Characterization of 30-kDa SecA fragments.

A C-terminal 30-kDa fragment was reported to undergo a translocation-dependent insertion-deinsertion cycle during protein translocation (11, 12, 27). However, we were unable to detect this 30-kDa fragment by radiosequencing. On the other hand, several weak bands around 30 kDa were observed when the SecA fragments were visualized by anti-A5 or anti-A6 (Fig. 3 and 4). Therefore, we examined the translocation dependence of these fragments by using anti-SecA5 (Fig. 6).

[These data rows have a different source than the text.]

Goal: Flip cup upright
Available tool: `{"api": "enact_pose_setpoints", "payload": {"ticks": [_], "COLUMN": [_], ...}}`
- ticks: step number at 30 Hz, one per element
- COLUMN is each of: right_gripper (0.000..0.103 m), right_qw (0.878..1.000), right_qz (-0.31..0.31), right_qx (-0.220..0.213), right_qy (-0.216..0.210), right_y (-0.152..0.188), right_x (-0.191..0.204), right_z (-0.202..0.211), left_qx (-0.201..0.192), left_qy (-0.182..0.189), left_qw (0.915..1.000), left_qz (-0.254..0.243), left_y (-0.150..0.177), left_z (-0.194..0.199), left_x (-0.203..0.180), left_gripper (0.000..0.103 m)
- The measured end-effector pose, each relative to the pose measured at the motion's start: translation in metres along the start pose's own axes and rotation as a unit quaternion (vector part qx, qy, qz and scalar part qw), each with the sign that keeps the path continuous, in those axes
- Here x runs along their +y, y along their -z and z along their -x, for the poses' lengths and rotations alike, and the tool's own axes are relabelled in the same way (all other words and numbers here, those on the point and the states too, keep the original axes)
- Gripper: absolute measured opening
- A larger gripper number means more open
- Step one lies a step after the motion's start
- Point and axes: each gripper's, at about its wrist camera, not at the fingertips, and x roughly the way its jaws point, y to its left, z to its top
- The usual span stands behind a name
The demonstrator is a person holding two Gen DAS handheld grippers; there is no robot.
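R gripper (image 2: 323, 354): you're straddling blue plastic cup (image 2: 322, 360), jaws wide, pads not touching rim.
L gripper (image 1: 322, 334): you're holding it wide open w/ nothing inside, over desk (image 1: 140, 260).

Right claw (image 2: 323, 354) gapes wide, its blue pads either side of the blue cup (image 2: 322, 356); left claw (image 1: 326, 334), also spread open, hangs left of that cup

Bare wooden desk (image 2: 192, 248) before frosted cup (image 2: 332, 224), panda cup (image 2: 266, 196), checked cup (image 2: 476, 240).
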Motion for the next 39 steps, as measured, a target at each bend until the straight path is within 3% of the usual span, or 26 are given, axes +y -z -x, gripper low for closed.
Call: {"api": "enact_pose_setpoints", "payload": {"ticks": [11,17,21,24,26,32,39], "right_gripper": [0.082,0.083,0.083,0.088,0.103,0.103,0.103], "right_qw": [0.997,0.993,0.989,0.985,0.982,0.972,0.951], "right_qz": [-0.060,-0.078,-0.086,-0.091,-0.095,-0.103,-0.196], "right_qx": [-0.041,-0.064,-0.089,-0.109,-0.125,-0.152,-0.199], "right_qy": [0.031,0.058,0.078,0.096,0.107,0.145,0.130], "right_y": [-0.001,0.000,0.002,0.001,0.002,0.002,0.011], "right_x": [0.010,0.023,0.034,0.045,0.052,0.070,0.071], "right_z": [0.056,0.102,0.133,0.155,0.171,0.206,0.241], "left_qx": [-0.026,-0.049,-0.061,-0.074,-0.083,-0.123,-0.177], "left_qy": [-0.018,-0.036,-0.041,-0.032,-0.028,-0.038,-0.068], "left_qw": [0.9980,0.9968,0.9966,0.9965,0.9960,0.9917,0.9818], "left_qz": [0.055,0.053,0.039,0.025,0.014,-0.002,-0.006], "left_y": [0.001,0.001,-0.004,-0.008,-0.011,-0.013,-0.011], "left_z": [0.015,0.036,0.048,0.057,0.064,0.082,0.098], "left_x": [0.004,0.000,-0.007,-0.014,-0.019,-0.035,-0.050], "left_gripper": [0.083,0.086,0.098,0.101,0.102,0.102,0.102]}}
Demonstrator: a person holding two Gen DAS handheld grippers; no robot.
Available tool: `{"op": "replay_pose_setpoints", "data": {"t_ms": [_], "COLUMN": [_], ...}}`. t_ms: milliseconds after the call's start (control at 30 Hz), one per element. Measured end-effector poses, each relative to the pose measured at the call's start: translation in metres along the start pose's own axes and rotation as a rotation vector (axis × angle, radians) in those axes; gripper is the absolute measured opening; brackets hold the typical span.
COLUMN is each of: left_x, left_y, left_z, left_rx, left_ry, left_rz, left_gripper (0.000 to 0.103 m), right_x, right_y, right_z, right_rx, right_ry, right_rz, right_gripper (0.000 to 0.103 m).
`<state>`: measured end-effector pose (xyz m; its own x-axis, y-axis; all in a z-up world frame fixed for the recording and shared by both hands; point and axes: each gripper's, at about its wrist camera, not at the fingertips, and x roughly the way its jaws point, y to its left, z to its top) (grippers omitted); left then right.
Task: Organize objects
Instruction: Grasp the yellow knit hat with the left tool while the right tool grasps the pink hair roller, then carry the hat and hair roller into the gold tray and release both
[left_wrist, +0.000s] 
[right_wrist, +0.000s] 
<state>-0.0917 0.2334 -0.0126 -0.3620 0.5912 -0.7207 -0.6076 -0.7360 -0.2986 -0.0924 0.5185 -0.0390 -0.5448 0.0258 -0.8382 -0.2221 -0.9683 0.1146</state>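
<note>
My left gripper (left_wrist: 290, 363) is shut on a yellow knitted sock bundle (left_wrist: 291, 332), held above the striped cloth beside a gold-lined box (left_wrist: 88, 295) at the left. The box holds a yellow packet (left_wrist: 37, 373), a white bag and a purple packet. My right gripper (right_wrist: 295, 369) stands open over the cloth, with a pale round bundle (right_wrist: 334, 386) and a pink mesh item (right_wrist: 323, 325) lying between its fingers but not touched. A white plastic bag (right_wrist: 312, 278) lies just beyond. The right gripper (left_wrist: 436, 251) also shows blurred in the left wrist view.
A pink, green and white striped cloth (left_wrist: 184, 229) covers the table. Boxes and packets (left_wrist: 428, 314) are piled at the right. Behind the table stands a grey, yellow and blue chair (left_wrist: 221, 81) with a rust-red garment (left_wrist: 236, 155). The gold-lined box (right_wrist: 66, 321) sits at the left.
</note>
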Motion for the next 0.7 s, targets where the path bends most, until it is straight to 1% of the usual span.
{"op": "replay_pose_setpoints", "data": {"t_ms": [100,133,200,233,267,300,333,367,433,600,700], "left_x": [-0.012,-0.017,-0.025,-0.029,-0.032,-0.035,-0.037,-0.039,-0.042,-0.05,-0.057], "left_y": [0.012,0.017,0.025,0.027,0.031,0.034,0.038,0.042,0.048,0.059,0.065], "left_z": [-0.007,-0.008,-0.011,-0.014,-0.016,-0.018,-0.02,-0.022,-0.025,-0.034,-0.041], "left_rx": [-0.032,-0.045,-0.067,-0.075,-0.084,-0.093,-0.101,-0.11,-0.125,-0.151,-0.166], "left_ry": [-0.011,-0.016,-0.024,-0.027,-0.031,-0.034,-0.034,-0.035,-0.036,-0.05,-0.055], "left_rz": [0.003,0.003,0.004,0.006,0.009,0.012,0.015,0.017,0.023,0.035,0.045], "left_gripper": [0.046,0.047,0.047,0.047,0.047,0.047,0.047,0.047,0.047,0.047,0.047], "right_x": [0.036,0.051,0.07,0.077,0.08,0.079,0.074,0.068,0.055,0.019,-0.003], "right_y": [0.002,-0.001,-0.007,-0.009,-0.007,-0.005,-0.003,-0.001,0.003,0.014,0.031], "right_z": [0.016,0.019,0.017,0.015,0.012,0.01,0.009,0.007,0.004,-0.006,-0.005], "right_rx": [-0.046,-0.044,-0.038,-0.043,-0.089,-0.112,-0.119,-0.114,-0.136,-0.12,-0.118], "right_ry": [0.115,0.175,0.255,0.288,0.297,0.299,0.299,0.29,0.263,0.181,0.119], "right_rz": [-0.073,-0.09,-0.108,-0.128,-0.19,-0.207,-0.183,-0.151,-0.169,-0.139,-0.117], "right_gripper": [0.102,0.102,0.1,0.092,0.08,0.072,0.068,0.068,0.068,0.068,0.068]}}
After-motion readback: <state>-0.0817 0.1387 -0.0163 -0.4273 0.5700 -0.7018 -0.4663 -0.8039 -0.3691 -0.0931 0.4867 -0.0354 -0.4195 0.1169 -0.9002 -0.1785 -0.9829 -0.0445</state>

Normal anti-SecA antibody and anti-SecA2 were used for comparison. Nonradioactive SecA and ³⁵S-labeled proOmpA were used to allow simultaneous detection of SecA fragments and OmpA translocation. Two SecA fragments around 30 kDa were detected by anti-SecA5, but none of them increased upon translocation of proOmpA. Since the translocation-dependent 30-kDa fragment could be extracted by urea (27), trypsinized membranes were treated with urea by following procedures described previously (27), and the extracted SecA fragments were separated by SDS-PAGE and transferred to PVDF membrane sheets. Several bands were observed around 30 kDa by Coomassie staining. Protein sequence analysis of these bands identified SecA fragments starting from Met₁, Val₉, Asn₁₄, Glu₃₆₁, and possibly Ser₅₇₅ (Table 1). Furthermore, a C-terminal 30-kDa fragment was also identified as starting at SecA₆₄₄ when SecA was digested with 0.02 mg of trypsin/ml in TAKM buffer (Table 1). However, we have not been able to detect the reported translocation-dependent C-terminal 30-kDa fragment starting at Leu₆₁₀ (27). These results suggest that this C-terminal 30-kDa fragment probably represents an unstable or minor species in the membrane after proteolysis at high protease concentrations, and thus it is undetectable in our system.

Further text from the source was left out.